We have to finish the job of sorting out the UK’s public finances – but we must do it fairly, making sure the wealthiest pay their fair share. Only the Liberal Democrat plan will keep the UK on track, balancing the books in 2017/18 so we can get back to investing in the public services and infrastructure that help make our country strong. In 2020, debt will be falling as a share of our economy for the fourth year in a row, steadily rebuilding our national resilience against future economic shocks.
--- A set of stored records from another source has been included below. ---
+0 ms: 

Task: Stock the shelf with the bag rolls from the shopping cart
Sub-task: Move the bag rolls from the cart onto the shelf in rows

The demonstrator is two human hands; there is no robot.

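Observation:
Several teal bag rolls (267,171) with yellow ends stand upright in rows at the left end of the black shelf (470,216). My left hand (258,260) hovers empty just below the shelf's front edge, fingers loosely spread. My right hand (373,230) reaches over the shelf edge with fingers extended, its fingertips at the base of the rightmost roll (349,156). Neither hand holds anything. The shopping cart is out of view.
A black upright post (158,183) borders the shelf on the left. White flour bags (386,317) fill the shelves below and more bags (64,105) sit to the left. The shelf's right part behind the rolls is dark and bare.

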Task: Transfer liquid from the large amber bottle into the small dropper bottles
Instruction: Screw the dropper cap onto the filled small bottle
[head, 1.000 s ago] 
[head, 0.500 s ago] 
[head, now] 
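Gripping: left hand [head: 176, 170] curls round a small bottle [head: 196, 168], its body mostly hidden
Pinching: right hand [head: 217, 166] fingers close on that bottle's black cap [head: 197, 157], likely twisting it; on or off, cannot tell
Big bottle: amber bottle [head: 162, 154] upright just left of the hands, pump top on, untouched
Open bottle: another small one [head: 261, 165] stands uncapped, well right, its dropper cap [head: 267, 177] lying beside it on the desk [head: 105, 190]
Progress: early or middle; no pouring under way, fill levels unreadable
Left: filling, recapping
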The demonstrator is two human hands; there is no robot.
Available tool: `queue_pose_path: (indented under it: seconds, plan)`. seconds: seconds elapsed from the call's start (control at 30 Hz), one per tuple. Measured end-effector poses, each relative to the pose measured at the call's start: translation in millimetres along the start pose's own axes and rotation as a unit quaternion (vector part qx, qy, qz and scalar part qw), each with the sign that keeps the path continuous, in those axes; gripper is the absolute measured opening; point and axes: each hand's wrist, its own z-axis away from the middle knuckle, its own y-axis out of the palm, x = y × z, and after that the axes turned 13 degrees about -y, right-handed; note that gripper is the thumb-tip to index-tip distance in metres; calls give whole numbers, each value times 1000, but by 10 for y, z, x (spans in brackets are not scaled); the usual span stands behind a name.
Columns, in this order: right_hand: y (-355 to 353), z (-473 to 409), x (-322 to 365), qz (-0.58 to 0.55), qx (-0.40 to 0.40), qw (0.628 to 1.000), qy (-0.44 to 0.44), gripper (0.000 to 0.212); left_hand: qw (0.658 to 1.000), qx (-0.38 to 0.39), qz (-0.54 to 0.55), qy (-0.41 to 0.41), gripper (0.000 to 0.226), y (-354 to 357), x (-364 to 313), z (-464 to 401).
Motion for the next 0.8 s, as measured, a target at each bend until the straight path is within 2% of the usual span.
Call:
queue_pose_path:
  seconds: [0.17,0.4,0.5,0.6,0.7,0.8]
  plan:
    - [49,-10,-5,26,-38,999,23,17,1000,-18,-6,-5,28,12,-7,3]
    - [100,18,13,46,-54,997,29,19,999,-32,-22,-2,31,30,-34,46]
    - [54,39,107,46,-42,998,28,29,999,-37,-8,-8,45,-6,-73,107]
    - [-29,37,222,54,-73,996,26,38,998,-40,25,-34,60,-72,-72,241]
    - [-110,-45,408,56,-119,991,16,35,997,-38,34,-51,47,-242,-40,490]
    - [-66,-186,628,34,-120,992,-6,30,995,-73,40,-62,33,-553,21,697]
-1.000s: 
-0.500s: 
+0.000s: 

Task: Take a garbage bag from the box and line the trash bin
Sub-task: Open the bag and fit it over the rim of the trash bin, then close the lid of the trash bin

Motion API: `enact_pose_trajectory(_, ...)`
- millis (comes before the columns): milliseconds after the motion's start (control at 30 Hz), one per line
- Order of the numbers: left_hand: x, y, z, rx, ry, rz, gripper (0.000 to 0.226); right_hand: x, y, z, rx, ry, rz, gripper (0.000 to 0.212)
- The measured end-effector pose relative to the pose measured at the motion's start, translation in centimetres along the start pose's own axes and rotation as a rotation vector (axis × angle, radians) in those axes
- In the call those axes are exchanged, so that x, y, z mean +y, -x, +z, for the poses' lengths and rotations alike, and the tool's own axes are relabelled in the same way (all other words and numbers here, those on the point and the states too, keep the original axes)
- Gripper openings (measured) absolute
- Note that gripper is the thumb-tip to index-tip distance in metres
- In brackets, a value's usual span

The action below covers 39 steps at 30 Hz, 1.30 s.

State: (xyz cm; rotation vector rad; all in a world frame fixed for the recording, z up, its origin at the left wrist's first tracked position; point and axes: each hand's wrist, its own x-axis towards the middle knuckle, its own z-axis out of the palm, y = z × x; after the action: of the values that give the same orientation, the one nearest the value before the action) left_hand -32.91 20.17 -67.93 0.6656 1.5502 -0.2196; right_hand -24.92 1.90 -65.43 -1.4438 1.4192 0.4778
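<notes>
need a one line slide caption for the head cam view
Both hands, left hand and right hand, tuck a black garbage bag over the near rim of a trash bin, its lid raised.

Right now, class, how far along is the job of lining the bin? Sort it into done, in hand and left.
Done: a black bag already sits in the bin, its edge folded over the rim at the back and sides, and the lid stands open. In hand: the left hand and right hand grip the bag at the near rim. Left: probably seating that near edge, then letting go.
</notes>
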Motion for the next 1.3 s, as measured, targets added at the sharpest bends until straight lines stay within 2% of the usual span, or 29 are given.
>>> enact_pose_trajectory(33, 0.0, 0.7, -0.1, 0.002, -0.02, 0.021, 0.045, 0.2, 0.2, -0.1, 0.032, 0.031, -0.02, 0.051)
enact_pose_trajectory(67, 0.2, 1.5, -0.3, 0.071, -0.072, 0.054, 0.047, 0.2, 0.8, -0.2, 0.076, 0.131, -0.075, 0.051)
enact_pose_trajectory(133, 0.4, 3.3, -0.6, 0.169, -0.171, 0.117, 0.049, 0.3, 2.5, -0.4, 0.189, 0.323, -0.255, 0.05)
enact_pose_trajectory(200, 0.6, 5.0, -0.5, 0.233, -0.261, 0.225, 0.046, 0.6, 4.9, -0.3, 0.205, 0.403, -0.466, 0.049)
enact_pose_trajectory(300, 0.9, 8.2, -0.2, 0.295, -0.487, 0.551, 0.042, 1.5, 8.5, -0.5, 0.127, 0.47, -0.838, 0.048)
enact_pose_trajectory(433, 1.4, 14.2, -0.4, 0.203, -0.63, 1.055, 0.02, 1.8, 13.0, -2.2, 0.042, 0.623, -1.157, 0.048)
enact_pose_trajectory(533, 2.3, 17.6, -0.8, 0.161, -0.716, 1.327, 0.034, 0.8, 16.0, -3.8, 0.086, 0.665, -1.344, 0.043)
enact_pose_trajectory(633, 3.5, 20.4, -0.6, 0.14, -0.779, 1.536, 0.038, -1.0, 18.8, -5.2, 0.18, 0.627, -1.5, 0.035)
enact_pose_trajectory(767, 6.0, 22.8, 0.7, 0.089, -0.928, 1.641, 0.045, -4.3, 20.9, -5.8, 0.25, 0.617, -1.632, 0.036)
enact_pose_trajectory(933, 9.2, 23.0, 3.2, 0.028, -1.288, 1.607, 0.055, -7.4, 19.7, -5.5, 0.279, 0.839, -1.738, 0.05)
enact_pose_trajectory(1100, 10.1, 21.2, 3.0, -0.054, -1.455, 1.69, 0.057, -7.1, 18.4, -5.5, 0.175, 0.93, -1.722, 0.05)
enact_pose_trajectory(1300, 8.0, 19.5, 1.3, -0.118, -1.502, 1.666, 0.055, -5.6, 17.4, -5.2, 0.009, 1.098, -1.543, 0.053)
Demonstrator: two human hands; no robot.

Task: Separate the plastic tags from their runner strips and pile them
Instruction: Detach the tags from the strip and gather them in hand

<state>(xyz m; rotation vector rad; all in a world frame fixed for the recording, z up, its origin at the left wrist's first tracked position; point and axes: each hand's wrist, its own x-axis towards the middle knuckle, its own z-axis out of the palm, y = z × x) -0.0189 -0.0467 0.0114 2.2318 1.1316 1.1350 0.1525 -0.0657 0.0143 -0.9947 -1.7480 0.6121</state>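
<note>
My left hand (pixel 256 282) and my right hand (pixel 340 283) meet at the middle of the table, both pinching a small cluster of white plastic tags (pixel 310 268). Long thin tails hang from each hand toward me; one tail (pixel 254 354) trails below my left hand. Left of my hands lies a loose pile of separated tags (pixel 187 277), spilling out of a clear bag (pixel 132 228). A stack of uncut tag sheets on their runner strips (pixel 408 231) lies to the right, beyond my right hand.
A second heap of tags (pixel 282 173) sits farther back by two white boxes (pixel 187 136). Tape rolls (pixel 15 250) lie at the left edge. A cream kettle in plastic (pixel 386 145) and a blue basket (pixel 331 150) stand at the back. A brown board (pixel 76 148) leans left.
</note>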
Our economy will be thriving, delivering balanced growth with jobs that last in every nation and region. Government will take a long-term approach to supporting business and industry, helping supply credit, skilled workers and infrastructure. Over a third of UK electricity will come from renewables, not least from Scottish generators, and we will be leading the world in the technologies of the future, from electric cars to tidal power.

Britain will be the place to be if you want to thrive in advanced manufacturing, science, creative, digital and green industries, and our country will be open to ambitious entrepreneurs and thinkers from overseas. We will finally be building enough homes, every year, to meet our needs.
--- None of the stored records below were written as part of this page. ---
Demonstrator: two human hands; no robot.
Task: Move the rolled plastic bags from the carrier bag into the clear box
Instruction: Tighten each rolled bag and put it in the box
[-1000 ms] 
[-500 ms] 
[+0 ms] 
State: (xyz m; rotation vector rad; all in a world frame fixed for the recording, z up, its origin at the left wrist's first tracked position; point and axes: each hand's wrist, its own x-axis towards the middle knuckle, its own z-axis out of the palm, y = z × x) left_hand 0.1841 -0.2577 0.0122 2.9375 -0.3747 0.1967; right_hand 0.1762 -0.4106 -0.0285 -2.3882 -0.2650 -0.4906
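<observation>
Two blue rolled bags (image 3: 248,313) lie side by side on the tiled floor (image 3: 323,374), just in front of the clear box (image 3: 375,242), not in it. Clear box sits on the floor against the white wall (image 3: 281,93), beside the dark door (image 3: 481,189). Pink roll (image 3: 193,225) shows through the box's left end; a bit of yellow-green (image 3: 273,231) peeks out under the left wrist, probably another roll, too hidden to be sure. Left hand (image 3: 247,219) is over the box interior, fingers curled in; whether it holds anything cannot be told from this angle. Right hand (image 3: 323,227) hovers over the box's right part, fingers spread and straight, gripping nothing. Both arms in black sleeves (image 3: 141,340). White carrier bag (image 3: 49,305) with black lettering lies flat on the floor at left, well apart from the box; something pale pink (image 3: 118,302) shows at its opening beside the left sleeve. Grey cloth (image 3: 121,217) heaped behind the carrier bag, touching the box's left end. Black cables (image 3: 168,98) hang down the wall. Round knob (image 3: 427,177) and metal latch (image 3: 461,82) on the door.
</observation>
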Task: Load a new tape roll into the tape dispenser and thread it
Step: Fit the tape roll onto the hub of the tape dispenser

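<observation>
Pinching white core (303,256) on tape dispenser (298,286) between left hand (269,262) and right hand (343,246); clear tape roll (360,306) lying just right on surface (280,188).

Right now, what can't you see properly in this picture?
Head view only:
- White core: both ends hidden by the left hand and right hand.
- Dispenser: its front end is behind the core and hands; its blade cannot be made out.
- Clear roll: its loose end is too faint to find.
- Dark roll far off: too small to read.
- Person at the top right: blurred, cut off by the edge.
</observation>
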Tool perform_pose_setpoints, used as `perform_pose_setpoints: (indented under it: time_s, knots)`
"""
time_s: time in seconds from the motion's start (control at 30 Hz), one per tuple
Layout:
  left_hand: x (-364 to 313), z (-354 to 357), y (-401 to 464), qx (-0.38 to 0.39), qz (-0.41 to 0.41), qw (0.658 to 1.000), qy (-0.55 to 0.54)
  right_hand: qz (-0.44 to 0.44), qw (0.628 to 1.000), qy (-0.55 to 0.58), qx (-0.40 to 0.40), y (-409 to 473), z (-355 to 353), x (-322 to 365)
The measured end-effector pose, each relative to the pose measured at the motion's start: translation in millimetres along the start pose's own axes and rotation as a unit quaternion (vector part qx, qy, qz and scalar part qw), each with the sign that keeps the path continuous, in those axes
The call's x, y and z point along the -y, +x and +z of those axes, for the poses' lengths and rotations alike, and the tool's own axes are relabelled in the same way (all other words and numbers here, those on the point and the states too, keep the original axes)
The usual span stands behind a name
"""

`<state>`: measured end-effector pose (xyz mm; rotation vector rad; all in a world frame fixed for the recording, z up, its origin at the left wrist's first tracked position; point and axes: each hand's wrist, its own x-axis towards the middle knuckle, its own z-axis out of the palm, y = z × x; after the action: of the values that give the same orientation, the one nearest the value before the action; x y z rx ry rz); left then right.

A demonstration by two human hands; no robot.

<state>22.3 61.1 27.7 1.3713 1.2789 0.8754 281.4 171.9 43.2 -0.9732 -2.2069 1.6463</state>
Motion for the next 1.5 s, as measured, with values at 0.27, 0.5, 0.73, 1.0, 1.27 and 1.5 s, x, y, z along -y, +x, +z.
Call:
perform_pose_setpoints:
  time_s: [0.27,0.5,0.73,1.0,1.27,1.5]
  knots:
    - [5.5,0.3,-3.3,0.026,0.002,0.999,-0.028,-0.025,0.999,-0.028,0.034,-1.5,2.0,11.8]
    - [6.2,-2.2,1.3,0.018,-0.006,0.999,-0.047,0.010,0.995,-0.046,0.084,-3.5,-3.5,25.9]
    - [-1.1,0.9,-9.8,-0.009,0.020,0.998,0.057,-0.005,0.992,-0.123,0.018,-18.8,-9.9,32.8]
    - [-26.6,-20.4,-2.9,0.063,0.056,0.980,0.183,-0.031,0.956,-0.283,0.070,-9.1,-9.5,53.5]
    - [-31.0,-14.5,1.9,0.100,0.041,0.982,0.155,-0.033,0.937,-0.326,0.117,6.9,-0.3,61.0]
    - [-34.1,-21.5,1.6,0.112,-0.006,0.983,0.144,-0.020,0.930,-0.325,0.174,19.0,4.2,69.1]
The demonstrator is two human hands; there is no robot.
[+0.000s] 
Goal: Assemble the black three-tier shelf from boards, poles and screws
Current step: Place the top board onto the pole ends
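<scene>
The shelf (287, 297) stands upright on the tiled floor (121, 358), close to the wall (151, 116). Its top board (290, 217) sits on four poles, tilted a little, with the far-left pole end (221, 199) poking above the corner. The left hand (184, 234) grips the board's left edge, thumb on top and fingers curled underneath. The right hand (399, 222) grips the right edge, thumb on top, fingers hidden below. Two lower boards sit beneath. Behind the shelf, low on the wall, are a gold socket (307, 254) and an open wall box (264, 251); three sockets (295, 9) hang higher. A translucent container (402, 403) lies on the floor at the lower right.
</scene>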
By 2020, our plan will bring together a lifetime of opportunities for every generation, enhancing the quality of all our lives. Mothers and fathers will be able to share the joys and struggles of early parenthood with extended Shared Parental Leave. Free, high- quality childcare will be available the moment parental leave is over. Education will prosper under the Liberal Democrats.

Young people will leave school and college confident about their future: we will have doubled the number of businesses hiring apprentices.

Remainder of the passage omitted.